Arguments can be made that coverage for children on the Marketplace is not adequate. However, there is no reason that children’s coverage could not be improved on the Marketplace or in ESI. In other words, if CHIP is better than the coverage a child can get through their parent’s ESI or Marketplace plan, why shouldn’t all children get that coverage?

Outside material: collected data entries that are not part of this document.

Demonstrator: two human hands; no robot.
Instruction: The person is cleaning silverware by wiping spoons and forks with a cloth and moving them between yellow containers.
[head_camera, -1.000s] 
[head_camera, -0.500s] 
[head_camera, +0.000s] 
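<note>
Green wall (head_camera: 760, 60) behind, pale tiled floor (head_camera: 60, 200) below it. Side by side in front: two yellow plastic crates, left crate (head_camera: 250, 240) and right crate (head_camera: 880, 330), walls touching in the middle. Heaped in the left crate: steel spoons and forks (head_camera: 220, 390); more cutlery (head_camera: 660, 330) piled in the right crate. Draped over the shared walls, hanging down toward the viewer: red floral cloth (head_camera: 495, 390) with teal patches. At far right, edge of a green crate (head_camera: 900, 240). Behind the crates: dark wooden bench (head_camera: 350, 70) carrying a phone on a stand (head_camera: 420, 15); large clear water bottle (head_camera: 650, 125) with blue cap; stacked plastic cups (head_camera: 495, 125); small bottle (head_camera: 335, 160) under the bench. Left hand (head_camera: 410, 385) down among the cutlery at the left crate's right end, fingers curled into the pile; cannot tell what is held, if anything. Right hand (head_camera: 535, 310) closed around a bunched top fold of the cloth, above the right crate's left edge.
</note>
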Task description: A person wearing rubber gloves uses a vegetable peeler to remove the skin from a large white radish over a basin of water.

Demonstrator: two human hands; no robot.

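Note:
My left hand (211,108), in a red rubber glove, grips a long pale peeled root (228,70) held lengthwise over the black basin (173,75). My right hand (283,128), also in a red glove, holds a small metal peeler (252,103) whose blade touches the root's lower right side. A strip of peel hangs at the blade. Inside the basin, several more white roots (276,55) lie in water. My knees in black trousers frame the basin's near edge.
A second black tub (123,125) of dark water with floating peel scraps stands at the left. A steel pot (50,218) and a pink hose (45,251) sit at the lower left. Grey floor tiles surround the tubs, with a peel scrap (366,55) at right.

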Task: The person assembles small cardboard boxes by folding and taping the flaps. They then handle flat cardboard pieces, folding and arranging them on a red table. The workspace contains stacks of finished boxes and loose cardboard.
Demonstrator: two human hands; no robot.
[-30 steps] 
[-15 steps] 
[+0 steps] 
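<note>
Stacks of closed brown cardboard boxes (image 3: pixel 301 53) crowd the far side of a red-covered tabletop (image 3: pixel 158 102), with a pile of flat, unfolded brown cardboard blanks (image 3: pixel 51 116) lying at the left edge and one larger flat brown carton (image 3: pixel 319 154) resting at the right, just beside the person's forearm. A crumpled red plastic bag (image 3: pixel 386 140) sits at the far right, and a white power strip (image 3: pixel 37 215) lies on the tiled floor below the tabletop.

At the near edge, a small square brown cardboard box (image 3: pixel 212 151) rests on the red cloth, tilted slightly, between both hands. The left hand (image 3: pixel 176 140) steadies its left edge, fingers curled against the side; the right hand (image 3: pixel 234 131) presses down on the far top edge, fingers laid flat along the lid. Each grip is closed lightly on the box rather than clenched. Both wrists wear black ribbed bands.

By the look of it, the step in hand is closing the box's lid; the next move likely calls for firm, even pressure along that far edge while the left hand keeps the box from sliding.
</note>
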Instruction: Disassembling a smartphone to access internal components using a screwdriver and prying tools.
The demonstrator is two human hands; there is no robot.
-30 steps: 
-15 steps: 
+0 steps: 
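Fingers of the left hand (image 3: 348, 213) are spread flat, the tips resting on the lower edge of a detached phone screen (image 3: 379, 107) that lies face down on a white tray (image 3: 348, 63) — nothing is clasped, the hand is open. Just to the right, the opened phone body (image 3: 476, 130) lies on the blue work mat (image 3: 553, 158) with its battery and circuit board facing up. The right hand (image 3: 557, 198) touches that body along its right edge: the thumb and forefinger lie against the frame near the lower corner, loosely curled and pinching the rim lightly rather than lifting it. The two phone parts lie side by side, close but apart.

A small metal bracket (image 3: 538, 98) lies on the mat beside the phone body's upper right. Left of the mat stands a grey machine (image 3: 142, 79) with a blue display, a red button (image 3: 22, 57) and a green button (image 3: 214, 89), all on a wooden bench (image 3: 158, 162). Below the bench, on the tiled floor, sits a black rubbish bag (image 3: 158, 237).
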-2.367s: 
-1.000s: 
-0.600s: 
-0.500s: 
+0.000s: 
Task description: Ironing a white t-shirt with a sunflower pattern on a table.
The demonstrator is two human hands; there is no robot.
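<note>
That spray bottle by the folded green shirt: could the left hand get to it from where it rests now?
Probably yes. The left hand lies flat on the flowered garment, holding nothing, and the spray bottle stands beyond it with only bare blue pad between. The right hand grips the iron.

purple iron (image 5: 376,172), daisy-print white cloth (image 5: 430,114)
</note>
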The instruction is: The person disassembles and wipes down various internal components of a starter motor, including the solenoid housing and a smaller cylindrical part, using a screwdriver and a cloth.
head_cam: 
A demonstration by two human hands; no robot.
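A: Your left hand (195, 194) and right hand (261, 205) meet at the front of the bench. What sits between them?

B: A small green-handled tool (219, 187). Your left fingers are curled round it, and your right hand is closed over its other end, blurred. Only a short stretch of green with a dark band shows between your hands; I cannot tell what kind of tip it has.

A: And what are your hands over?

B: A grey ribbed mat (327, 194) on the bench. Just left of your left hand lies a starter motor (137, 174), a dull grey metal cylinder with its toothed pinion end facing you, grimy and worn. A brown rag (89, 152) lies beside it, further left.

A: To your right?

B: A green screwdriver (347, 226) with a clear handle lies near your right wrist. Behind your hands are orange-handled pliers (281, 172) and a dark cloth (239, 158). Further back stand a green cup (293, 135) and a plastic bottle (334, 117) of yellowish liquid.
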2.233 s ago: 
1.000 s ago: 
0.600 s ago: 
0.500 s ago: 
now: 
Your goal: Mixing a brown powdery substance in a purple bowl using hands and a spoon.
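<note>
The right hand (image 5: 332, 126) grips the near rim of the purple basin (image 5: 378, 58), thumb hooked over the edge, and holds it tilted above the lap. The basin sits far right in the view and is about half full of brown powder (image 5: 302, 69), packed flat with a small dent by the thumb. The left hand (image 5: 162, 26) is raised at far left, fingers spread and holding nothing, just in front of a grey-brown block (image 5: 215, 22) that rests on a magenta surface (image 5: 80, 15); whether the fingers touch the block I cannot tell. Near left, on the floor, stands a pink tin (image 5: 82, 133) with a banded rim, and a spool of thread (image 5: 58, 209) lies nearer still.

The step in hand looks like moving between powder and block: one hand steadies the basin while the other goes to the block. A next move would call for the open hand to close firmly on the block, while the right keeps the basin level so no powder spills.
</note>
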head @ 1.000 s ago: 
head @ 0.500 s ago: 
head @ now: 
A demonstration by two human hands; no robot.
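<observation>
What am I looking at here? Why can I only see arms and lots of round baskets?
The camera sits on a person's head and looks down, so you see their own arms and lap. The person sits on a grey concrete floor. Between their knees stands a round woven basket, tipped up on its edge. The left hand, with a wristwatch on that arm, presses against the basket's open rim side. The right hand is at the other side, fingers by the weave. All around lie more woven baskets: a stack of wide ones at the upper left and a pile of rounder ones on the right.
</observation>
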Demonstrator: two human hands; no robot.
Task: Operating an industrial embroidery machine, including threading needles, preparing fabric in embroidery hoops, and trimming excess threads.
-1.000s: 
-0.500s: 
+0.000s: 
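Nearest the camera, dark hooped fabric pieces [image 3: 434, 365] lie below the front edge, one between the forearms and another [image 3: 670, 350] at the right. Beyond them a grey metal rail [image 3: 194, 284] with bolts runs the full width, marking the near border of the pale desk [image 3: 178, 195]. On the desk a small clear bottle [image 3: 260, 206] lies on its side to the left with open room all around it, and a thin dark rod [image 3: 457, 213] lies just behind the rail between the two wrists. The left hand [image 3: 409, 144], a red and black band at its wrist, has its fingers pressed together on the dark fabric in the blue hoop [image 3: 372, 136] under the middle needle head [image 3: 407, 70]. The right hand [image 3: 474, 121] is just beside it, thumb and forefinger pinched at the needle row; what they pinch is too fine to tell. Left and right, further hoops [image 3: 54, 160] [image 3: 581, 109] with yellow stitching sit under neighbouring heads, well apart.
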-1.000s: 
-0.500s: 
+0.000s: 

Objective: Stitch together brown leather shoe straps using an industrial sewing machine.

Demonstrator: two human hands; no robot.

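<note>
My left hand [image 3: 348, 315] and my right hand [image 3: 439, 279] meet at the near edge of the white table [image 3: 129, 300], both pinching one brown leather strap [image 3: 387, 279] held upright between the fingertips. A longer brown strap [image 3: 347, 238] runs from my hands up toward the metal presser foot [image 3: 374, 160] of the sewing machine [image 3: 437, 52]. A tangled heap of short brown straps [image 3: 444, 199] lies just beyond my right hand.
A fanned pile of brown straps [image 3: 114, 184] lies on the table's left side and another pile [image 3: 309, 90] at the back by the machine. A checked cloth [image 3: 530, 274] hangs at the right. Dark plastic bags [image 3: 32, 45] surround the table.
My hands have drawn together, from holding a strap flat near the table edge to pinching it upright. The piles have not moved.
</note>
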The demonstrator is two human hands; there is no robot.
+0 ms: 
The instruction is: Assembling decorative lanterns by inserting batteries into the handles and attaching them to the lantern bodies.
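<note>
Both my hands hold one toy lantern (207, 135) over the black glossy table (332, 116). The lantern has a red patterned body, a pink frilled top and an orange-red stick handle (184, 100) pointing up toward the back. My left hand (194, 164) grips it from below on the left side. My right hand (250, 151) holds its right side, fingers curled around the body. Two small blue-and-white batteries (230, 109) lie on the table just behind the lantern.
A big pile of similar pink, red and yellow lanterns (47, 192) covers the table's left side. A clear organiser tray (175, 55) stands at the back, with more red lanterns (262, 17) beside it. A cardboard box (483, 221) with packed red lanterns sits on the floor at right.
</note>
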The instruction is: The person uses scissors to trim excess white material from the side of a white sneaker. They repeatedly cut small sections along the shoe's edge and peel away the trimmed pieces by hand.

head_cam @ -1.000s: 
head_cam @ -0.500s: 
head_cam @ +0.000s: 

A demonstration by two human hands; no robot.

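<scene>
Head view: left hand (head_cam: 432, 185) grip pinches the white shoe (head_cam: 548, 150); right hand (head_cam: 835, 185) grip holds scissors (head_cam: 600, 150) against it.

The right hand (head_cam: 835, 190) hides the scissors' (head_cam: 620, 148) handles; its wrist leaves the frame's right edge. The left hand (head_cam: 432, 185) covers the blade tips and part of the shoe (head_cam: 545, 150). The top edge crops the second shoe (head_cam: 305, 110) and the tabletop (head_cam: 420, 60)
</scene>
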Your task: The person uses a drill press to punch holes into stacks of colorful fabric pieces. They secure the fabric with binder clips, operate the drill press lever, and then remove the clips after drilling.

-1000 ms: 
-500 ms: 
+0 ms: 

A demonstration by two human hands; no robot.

CHIP could serve as a standard for these plans and improve the overall standard of children’s coverage across all sources of insurance. Plans on the Marketplace and in ESI would be required to cover all CHIP benefits inclusive of cost-sharing protections for children in families from 133 percent to 250 percent of poverty. This is obviously very prescriptive but it is putting your money where your mouth is: If you believe in CHIP, then show you believe in CHIP by making its benefits available for all near-poor children.

Another option for the future of children’s coverage could be to extend only the cost-sharing protections of CHIP to the Marketplace for children in families from 133 percent to 250 percent of poverty. In the minimum, it would create an incentive for lower-income families to purchase Marketplace coverage, which could improve the overall stability of the Marketplace, as plans would benefit from having low-cost children on their rolls to spread risk across more costly patient groups.

The alternative, of course, is to simply extend CHIP once again, leaving in place a tri-furcated system where there is no rationale for some children having better coverage than others.

The debate about CHIP should not simply be about extending CHIP. Children’s coverage, regardless of source, should be comparable, comprehensive, and affordable. In looking towards the future of children’s coverage, we should examine the successes of CHIP in affordability, coverage, and provider networks, and look to adopt these elements in ESI and the Marketplace.